▸ REQUIRED WORK
Whatever appears in the data below, copy it exactly.

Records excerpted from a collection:
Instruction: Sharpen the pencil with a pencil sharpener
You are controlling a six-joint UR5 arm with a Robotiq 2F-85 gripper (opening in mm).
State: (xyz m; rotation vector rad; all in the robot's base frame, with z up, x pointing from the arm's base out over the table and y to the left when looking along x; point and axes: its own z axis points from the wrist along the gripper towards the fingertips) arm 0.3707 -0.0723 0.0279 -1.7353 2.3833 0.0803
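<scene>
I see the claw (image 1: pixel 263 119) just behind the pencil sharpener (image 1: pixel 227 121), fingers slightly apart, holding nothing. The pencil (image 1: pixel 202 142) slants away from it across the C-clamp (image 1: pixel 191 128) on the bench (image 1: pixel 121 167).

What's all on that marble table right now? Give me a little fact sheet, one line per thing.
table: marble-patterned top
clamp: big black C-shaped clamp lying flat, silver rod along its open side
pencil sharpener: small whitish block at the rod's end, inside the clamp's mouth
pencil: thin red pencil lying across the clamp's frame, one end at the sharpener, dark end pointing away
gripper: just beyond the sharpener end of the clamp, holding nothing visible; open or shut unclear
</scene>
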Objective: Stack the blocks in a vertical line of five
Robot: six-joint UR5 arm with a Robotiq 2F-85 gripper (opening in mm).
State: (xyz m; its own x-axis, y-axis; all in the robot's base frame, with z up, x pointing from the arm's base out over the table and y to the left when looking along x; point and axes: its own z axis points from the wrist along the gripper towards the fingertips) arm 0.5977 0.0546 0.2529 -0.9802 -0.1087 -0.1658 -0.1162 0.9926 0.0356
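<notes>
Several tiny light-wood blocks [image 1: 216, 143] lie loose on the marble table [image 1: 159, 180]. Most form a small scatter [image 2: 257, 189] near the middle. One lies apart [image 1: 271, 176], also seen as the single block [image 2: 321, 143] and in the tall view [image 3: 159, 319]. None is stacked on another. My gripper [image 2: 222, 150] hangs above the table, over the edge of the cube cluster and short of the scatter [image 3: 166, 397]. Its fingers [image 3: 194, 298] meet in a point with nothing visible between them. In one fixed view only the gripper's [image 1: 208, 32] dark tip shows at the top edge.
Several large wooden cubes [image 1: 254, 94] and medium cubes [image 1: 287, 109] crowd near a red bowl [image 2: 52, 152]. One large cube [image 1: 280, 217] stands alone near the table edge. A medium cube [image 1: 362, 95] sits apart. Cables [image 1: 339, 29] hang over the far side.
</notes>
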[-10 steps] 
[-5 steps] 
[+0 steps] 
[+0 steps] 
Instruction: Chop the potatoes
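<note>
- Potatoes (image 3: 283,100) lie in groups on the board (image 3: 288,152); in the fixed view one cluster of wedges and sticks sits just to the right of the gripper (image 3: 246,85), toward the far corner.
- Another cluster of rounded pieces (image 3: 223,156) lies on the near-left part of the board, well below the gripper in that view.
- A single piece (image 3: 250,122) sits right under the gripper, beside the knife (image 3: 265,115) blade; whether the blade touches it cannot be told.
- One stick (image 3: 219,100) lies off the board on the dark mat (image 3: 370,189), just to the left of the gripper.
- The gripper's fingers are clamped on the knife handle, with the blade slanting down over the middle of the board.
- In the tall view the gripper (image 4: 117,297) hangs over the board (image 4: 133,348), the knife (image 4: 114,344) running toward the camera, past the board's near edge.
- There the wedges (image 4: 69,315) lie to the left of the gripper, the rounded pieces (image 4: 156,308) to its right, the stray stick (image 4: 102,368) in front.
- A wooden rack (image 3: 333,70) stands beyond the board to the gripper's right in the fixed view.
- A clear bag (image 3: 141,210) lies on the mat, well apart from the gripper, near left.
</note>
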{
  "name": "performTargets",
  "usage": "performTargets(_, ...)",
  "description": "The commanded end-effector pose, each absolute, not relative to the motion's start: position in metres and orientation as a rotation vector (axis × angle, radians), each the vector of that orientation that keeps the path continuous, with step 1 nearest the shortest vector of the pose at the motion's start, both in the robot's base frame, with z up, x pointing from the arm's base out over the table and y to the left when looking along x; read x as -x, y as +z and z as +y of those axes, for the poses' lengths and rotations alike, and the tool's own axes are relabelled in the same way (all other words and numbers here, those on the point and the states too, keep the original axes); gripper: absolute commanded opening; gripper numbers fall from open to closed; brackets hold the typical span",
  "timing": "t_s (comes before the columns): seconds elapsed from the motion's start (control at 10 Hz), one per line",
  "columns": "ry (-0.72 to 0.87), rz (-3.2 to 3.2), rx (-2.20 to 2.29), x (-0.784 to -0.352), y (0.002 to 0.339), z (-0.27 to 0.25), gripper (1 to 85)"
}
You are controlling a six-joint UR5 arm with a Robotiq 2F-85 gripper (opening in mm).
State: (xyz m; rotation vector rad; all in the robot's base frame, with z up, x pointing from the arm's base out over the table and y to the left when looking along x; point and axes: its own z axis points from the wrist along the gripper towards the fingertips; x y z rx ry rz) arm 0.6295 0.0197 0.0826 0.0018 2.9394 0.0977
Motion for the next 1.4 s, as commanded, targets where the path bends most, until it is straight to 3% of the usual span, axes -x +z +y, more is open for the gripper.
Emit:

▸ SOLVED EXERCISE
Instruction: Sharpen the pencil with a pencil sharpener
You are controlling a six-joint UR5 arm with a Robotiq 2F-85 gripper (opening in mm).
State: (xyz m; rotation vector rad; all in the robot's base frame, with z up, x pointing from the arm's base out over the table and y to the left when looking along x; point and axes: its own z axis points from the wrist along the gripper towards the fingertips) arm 0.3707 -0.0723 0.0279 -1.7353 2.3833 0.0803
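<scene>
I see the claw (image 1: pixel 263 119) just behind the pencil sharpener (image 1: pixel 227 121), fingers slightly apart, holding nothing. The pencil (image 1: pixel 202 142) slants away from it across the C-clamp (image 1: pixel 191 128) on the bench (image 1: pixel 121 167).

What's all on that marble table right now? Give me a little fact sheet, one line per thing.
table: marble-patterned top
clamp: big black C-shaped clamp lying flat, silver rod along its open side
pencil sharpener: small whitish block at the rod's end, inside the clamp's mouth
pencil: thin red pencil lying across the clamp's frame, one end at the sharpener, dark end pointing away
gripper: just beyond the sharpener end of the clamp, holding nothing visible; open or shut unclear
</scene>
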Objective: Stack the blocks in a vertical line of five
Robot: six-joint UR5 arm with a Robotiq 2F-85 gripper (opening in mm).
State: (xyz m; its own x-axis, y-axis; all in the robot's base frame, with z up, x pointing from the arm's base out over the table and y to the left when looking along x; point and axes: its own z axis points from the wrist along the gripper towards the fingertips) arm 0.5977 0.0546 0.2529 -0.9802 -0.1087 -0.1658 -0.1162 0.9926 0.0356
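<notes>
Several tiny light-wood blocks [image 1: 216, 143] lie loose on the marble table [image 1: 159, 180]. Most form a small scatter [image 2: 257, 189] near the middle. One lies apart [image 1: 271, 176], also seen as the single block [image 2: 321, 143] and in the tall view [image 3: 159, 319]. None is stacked on another. My gripper [image 2: 222, 150] hangs above the table, over the edge of the cube cluster and short of the scatter [image 3: 166, 397]. Its fingers [image 3: 194, 298] meet in a point with nothing visible between them. In one fixed view only the gripper's [image 1: 208, 32] dark tip shows at the top edge.
Several large wooden cubes [image 1: 254, 94] and medium cubes [image 1: 287, 109] crowd near a red bowl [image 2: 52, 152]. One large cube [image 1: 280, 217] stands alone near the table edge. A medium cube [image 1: 362, 95] sits apart. Cables [image 1: 339, 29] hang over the far side.
</notes>
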[-10 steps] 
[-5 steps] 
[+0 steps] 
[+0 steps] 
Instruction: Chop the potatoes
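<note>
- Potatoes (image 3: 283,100) lie in groups on the board (image 3: 288,152); in the fixed view one cluster of wedges and sticks sits just to the right of the gripper (image 3: 246,85), toward the far corner.
- Another cluster of rounded pieces (image 3: 223,156) lies on the near-left part of the board, well below the gripper in that view.
- A single piece (image 3: 250,122) sits right under the gripper, beside the knife (image 3: 265,115) blade; whether the blade touches it cannot be told.
- One stick (image 3: 219,100) lies off the board on the dark mat (image 3: 370,189), just to the left of the gripper.
- The gripper's fingers are clamped on the knife handle, with the blade slanting down over the middle of the board.
- In the tall view the gripper (image 4: 117,297) hangs over the board (image 4: 133,348), the knife (image 4: 114,344) running toward the camera, past the board's near edge.
- There the wedges (image 4: 69,315) lie to the left of the gripper, the rounded pieces (image 4: 156,308) to its right, the stray stick (image 4: 102,368) in front.
- A wooden rack (image 3: 333,70) stands beyond the board to the gripper's right in the fixed view.
- A clear bag (image 3: 141,210) lies on the mat, well apart from the gripper, near left.
</note>
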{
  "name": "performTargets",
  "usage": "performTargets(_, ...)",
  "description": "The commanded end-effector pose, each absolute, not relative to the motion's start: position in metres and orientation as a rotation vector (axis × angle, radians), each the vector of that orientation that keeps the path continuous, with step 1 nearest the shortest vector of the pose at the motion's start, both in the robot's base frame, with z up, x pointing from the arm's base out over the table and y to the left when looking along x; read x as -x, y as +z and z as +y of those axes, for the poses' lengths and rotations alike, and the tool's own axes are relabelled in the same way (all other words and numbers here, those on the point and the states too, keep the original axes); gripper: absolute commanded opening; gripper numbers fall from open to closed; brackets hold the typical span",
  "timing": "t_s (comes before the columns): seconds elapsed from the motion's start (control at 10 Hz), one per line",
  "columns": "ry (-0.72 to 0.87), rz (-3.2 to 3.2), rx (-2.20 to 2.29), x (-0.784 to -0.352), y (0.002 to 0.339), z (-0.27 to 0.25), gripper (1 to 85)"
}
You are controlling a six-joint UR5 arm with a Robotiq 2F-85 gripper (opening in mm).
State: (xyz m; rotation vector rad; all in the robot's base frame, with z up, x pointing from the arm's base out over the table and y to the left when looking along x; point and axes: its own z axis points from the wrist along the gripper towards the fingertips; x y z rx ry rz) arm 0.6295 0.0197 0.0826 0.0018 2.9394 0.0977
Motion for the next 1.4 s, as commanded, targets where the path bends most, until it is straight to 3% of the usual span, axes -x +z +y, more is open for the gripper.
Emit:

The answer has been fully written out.